I am building a website using open-source CMS Joomla and Virtuemart as a shopping cart. Basically the site is to sell some basic tshirt designs for a 'special day', however as I am based in Australia and I expect the bulk of my orders to come from the UK and the US, I do not wish to handle the manufacturing process or shipping.

Also, a POD fulfillment service is really my only option as I lack the capital to invest in inventory.

Is there a way I can automate sending orders to a company like Spreadshirt, Cafepress etc without actually integrating their shopping cart into the front end of my site?

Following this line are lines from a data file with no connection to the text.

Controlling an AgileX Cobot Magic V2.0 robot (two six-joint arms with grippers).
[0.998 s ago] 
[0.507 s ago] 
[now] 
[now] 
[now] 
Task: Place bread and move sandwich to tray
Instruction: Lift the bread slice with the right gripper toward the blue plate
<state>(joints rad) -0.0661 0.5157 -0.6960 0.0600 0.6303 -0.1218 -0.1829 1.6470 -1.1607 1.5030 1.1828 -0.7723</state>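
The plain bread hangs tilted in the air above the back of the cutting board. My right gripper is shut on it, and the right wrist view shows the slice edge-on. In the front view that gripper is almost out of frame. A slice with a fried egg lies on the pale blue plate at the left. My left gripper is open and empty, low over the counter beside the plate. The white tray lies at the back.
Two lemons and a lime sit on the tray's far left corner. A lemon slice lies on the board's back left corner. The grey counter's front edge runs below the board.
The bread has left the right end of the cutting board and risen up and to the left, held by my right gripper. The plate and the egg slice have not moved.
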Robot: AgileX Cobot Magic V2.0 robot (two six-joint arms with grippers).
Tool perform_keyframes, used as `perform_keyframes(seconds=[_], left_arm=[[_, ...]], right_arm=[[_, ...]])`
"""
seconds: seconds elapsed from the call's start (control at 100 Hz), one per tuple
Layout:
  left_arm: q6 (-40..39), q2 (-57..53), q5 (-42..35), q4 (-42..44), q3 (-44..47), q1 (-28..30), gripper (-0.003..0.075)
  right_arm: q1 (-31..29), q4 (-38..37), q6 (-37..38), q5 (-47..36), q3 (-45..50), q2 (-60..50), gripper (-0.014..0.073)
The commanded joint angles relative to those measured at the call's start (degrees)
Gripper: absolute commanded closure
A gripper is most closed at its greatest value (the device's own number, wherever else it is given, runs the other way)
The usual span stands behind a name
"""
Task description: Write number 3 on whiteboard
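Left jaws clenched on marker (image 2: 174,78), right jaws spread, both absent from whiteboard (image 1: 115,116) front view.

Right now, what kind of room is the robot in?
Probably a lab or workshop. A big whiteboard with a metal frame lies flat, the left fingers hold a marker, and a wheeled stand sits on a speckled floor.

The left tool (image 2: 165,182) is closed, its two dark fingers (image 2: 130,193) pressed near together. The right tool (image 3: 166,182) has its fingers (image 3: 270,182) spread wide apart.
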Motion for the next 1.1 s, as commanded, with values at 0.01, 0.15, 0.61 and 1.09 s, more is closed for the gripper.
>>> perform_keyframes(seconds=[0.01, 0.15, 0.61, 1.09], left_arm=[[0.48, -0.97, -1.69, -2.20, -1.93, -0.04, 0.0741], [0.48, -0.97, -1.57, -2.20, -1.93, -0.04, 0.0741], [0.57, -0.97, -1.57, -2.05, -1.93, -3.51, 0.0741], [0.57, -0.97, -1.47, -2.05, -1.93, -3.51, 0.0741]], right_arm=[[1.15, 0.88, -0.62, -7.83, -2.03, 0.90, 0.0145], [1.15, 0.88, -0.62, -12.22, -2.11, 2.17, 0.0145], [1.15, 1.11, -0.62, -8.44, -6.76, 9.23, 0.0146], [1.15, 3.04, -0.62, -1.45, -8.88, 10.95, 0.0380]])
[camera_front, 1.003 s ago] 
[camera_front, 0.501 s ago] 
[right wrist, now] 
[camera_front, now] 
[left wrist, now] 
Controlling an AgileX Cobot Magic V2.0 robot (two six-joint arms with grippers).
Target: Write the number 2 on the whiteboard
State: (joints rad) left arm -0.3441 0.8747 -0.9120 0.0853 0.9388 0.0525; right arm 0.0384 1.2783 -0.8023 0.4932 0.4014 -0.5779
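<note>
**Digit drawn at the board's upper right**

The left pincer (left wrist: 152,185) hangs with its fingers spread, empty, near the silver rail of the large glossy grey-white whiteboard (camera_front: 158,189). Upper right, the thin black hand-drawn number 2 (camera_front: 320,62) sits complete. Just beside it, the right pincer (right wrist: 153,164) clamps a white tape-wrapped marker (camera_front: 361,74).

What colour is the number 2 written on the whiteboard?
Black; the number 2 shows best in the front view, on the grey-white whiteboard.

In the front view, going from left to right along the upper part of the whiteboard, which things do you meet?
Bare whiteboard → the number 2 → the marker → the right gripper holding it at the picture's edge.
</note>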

I saw it suggested elsewhere in this forum that a seller could take orders through the shopping cart on their own website, then 'simply' place those orders at Cafepress etc. This is not an option for me, as (besides being double handling) it will complicate refunds/returns and also not solve the primary reason I do not wish to use a conventional Cafepress store in the first place:

The MAIN reason I do not wish to simply integrate a Cafepress shopping cart into my own site is that I feel the profit margins are far too low, given that I will be both maintaining my own distinct webstore and driving all traffic to the site.

Are there any companies that will fill POD orders with a better profit margin for me given that I do not recquire the traditional 'store' that sites like Cafepress offer?

I think the base price for a tshirt on Cafepress is around AU$20-25 plus P&H... I don't think I could really charge anything on top of that for a basic tshirt on my website.

Please let me know if there's anything I haven't thought of.

Many thanks


----------



## Solmu (Aug 15, 2005)

If you are willing to _not_ use POD, instead having an upfront inventory, and thus take on risk, that opens up PrintMojo as an option: they're a fulfillment company similar to the others, but they use screenprinting. Thus you have to print (and pay for) your stock upfront (they handle everything from printing through order fulfillment). It would give you a better quality product and a much higher profit margin, but you'd also have to take on the risk of unsold shirts.

POD is a pretty expensive process, so while the various providers will jockey around to try and provide the best deal, the profit margins are never going to be what they would if you went a different route.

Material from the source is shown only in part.